* _INSTRUCTIONS TO FOLLOW_
Please print each record below exactly as it is written.

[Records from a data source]
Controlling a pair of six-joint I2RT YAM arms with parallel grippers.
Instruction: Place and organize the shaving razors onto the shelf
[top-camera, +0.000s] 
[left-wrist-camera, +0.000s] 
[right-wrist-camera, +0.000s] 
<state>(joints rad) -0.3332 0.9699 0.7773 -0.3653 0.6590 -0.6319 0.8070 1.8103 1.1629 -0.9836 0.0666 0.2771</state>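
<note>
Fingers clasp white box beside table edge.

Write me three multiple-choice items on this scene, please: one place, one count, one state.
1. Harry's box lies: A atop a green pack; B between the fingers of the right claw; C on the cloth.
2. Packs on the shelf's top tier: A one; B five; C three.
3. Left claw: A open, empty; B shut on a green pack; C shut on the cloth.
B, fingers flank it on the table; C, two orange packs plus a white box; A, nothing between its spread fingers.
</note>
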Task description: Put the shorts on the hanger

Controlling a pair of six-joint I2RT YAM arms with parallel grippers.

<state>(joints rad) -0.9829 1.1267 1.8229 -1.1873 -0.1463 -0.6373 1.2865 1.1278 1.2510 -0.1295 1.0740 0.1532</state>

* _EXERCISE ANSWER_
Controlling a pair of six-joint I2RT YAM arms with parallel grippers.
Instruction: Place and organize the shaving razors onto the shelf
[top-camera, +0.000s] 
[left-wrist-camera, +0.000s] 
[right-wrist-camera, +0.000s] 
<state>(joints rad) -0.3332 0.9699 0.7773 -0.3653 0.6590 -0.6319 0.8070 1.8103 1.1629 -0.9836 0.0666 0.2771</state>
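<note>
Fingers clasp white box beside table edge.

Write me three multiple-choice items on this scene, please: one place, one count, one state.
1. Harry's box lies: A atop a green pack; B between the fingers of the right claw; C on the cloth.
2. Packs on the shelf's top tier: A one; B five; C three.
3. Left claw: A open, empty; B shut on a green pack; C shut on the cloth.
B, fingers flank it on the table; C, two orange packs plus a white box; A, nothing between its spread fingers.
</note>
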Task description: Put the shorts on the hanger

Controlling a pair of six-joint I2RT YAM arms with parallel grippers.

<state>(joints rad) -0.9829 1.1267 1.8229 -1.1873 -0.1463 -0.6373 1.2865 1.1278 1.2510 -0.1295 1.0740 0.1532</state>

The exercise requires no further answer.